The global matching analysis which works on multiple edges at same time - similar to old Autodesk Shape Modeling plugin. For now, in v7 is only possible to see one pair at a time. What is very slow when you need to compare many connections on the complex object.

The second thing is fillet which works as in old 123D design:
123design_fillets2
I know that fillet is not perfect but I mean that you can push it above conflict without limit. Other thing is in Rhino I can`t do fillet like this as one go at all (even without that limitless option).

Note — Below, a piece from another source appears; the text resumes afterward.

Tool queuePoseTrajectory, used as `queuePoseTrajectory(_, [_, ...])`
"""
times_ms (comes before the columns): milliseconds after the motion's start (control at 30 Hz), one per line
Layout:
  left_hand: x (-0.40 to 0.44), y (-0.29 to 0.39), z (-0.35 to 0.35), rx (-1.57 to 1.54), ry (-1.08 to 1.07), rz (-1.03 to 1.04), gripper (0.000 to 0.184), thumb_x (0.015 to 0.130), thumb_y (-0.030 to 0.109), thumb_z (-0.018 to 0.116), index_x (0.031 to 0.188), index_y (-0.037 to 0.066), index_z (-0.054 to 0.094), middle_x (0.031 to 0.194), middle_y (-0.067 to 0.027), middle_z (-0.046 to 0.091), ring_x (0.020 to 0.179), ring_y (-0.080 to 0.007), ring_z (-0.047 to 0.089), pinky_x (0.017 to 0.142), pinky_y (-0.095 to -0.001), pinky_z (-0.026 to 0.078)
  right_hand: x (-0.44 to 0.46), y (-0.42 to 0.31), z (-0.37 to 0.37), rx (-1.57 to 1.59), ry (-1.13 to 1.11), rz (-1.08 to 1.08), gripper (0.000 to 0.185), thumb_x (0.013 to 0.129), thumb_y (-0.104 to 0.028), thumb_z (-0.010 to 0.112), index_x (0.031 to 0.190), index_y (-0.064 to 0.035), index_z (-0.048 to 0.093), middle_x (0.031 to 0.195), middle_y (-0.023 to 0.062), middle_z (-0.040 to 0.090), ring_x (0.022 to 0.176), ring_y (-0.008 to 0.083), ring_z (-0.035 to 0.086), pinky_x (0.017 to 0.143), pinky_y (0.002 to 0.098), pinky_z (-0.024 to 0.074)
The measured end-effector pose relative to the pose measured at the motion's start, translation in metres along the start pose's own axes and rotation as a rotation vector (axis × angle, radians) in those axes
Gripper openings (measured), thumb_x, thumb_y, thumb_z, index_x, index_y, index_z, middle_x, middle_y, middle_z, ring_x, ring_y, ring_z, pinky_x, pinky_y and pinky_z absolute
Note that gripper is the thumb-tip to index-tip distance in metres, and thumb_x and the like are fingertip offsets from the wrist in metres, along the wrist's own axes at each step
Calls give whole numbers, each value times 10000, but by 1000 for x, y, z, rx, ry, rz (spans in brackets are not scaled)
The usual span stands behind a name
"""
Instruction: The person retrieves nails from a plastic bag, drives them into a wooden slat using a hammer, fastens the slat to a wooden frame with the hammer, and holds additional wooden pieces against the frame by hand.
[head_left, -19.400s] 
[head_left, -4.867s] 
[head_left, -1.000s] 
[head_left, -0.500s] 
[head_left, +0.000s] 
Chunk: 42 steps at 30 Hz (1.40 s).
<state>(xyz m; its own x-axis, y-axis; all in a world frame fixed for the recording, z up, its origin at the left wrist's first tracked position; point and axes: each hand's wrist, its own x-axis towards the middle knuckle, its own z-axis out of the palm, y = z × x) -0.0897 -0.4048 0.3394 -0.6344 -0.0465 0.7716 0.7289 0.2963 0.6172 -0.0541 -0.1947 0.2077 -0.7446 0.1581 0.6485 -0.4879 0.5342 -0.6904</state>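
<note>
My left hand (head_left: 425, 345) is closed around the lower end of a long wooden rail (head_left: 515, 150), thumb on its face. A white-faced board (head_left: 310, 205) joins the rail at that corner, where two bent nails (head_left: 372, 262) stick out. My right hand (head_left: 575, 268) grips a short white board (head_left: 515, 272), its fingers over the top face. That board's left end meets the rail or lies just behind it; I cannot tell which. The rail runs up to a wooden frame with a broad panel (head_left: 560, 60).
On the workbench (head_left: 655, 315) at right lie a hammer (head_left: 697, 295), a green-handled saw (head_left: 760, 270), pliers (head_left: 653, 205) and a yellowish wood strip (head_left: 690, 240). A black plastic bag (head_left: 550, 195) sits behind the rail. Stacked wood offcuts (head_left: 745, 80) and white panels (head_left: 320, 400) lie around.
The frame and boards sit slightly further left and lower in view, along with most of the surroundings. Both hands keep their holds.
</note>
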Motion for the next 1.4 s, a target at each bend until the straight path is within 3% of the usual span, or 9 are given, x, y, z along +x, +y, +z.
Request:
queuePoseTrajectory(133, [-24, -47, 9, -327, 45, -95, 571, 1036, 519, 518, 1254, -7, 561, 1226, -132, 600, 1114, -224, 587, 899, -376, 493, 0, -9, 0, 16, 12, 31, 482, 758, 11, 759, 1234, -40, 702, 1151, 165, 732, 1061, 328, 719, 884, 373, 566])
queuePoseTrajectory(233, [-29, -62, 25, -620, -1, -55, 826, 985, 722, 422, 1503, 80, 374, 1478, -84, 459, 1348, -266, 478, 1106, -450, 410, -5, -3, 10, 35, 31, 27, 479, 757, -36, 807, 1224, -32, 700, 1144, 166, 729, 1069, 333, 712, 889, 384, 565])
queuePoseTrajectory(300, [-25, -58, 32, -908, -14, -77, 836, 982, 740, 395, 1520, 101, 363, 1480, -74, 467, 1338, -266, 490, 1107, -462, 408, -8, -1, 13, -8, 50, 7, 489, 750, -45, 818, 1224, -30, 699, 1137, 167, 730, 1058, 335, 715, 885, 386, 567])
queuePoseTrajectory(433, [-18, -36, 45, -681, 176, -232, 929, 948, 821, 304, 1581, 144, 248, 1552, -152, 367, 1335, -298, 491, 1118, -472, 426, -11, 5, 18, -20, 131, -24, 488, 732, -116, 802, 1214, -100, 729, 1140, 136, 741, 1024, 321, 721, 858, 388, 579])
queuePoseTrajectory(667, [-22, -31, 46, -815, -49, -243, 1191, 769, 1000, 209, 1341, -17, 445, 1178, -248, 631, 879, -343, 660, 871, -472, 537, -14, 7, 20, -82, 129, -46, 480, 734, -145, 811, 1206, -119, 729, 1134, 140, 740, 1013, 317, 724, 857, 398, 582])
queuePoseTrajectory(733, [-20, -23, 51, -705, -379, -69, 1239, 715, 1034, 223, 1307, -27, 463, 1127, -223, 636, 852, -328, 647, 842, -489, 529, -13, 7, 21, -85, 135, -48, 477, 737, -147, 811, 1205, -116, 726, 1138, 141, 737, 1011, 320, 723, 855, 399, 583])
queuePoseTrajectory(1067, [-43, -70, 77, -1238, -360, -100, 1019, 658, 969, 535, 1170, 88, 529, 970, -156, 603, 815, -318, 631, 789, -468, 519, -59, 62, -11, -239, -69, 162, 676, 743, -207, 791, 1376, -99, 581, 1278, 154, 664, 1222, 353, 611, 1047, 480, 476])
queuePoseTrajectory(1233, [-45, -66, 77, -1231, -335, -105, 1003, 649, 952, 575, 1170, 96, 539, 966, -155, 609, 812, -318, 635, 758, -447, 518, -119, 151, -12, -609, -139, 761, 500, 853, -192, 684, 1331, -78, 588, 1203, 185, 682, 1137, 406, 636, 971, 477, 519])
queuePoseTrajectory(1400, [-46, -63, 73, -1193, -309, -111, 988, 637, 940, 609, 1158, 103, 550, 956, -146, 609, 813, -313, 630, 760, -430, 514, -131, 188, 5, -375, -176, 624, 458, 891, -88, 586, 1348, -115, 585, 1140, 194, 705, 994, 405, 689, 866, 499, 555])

This what I would like to see in Rhino 8.

16 Likes

parametrization ? :smiley: yes but only via grasshopper. :slight_smile: i rembember Ledas Driving Dimensions Plugin … but is it dead.

2 Likes

The Ledas plugin was killed by Bricsys.

wish:
explorer details tab populate with file saved & program version, notes etc
avoid “this file was saved with more recent rhino version”
also have the opportunity to “accept the risk” of opening the file

My list :
1-Continuing to update and clean the user interface .
2-Development of current tools, especially in surfaces modification.
3-Make Rhino 2021-2022…Every year a new release like the rest of the programs.
Thanks. :relaxed:

NO. My understanding is that McNeel releases a new official version of Rhino “when it’s ready,” instead of every year with needless superficial updates like other software companies do (and treat their costumers like hostages in the process.)

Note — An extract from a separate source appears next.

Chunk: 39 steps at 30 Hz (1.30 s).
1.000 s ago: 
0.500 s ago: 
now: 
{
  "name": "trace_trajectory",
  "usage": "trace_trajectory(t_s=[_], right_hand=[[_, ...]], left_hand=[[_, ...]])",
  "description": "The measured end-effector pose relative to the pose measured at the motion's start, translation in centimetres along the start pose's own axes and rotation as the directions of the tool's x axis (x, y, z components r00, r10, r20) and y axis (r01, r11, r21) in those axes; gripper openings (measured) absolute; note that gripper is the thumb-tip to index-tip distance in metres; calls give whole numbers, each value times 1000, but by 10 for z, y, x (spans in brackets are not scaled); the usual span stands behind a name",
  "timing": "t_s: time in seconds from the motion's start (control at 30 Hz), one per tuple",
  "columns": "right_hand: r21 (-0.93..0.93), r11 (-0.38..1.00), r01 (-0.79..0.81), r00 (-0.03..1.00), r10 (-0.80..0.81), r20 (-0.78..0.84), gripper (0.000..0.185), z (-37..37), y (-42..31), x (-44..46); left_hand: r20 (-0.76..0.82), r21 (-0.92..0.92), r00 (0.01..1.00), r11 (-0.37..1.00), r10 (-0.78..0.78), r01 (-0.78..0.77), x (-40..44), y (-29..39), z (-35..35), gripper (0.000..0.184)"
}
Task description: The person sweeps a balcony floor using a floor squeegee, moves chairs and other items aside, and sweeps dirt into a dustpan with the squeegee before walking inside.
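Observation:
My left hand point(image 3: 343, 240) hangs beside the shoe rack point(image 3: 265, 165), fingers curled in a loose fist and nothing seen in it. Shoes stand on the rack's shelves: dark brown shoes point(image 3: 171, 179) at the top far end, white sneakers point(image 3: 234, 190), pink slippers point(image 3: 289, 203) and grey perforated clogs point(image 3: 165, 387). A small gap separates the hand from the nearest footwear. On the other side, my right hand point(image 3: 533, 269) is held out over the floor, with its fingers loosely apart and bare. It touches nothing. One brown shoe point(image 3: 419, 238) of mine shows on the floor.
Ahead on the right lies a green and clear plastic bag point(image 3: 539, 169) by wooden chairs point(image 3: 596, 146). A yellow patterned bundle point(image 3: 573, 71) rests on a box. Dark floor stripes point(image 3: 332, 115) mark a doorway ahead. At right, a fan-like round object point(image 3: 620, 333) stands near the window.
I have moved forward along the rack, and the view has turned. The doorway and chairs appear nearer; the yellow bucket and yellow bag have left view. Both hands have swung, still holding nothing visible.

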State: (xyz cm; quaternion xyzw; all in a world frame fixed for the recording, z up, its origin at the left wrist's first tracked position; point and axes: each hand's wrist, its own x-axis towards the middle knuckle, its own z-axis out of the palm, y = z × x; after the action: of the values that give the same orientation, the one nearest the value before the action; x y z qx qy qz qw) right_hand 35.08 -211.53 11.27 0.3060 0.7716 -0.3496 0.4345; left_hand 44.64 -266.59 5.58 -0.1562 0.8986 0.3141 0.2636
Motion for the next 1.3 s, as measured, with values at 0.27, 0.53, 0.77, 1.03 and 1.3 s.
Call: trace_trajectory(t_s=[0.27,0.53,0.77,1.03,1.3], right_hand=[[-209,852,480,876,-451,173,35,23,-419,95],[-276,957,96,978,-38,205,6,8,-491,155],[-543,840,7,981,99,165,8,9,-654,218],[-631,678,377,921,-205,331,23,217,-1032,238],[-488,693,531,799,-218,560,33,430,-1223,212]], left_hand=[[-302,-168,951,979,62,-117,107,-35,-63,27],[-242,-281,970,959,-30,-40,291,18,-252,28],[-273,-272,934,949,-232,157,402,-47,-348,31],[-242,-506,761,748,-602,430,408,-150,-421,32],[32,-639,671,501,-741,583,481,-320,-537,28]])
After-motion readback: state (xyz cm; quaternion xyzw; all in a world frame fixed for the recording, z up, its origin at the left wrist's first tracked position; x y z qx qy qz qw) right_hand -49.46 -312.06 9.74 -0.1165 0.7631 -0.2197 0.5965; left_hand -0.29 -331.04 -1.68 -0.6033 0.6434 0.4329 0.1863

Owners of a license for the current release have access to the least WIP at no additional cost. This is my personal favorite part of being a Rhino user.

35 Likes

Many of the ones Im thinking of have been mentioned already. One I havent seen is Falloffs. Its a feature I use in modo that works with points, edges and faces (polygons ) and would be a welcome feature for both Nurbs and Sub D components in Rhino. See the link below for an example of what Falloffs are .

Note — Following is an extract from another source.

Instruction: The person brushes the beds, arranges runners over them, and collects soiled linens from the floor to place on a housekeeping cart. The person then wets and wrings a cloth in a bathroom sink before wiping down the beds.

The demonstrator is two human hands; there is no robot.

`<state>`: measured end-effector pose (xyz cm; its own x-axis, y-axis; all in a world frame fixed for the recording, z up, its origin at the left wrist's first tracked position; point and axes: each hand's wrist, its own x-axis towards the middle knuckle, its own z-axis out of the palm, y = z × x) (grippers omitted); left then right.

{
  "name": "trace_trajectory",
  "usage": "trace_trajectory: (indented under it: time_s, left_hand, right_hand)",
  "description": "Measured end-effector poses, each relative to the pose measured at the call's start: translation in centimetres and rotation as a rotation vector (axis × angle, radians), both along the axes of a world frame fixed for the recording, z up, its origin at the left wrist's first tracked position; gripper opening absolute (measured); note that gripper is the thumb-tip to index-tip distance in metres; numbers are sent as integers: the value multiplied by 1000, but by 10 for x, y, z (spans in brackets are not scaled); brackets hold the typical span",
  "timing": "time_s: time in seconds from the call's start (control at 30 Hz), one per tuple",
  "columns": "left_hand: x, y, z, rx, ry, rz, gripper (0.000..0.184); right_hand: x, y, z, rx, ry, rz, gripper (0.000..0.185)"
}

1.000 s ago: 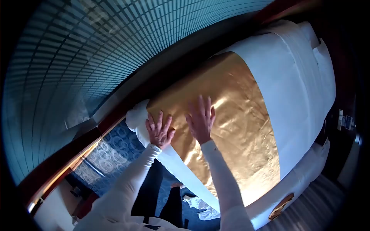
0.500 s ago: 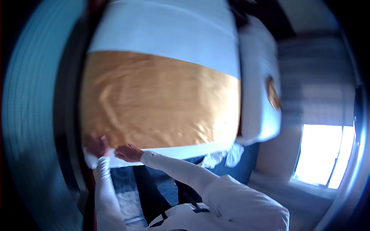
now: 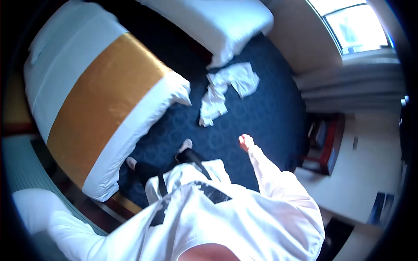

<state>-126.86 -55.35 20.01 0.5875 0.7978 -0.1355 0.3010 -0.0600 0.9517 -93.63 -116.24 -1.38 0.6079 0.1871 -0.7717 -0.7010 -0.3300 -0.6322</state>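
Observation:
My right hand [image 3: 246,142] hangs over the blue patterned carpet with its fingers curled in; whether anything small is inside is hidden. My left arm reaches out to the lower left in its white sleeve, and the hand itself does not show. Left of my feet is a bed with white bedding [image 3: 72,48] and a gold runner [image 3: 106,95] lying across it. A crumpled white cloth [image 3: 213,102] lies on the carpet [image 3: 270,104], beyond my right hand.
A second white-covered bed [image 3: 213,21] stands at the top. On the right are a long desk [image 3: 365,174], a dark red chair [image 3: 328,150] and grey curtains [image 3: 352,85] below a bright window [image 3: 355,28].
Both hands have come off the gold runner. The view has swung right, toward the floor, window and desk. My right hand has closed, and my left hand has left the view.

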Motion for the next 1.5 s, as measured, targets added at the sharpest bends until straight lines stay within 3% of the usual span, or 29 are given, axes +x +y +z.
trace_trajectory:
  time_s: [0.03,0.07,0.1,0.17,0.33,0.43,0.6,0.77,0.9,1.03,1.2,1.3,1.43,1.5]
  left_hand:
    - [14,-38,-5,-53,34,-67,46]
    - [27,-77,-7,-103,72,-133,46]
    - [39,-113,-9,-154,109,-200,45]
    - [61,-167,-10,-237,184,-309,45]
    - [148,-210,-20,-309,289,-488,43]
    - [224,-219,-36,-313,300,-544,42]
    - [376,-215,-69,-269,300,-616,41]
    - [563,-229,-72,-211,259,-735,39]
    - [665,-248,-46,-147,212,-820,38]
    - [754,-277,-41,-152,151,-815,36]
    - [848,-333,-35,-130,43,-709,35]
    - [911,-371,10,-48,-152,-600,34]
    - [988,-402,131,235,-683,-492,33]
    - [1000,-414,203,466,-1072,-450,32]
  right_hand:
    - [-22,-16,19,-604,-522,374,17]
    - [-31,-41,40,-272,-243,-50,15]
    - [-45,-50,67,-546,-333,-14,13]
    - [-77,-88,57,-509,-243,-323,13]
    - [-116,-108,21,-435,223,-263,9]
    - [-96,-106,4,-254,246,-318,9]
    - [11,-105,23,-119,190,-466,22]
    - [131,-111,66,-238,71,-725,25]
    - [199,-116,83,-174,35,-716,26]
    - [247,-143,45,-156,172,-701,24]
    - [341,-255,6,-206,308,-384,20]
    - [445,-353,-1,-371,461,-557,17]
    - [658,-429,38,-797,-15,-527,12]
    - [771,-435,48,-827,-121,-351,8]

https://www.youtube.com/watch?v=5MmxbJIUe2U

5 Likes

RCP. RCP. RCP. RCP. RCP. RCP.

And Windows divorced UI.

1 Like

Big NO!

14 Likes

Definitely not. Being different from ‘the rest of the programs’ is what makes Rhino the marvel that it is. Selling yearly upgrades that have few new features as others do would be a sure-fire way to lose customer confidence.

21 Likes

Besides that we do monthly releases anyway, and if you’re into service release candidates you can get an improved version every week…

17 Likes

Well, mostly. Sometimes one or two things that worked show up busted.

Yes, falloffs based on distance and also based on uv coordinates (number of rows) would be excellent for subd vertex and nurbs cv manipulation.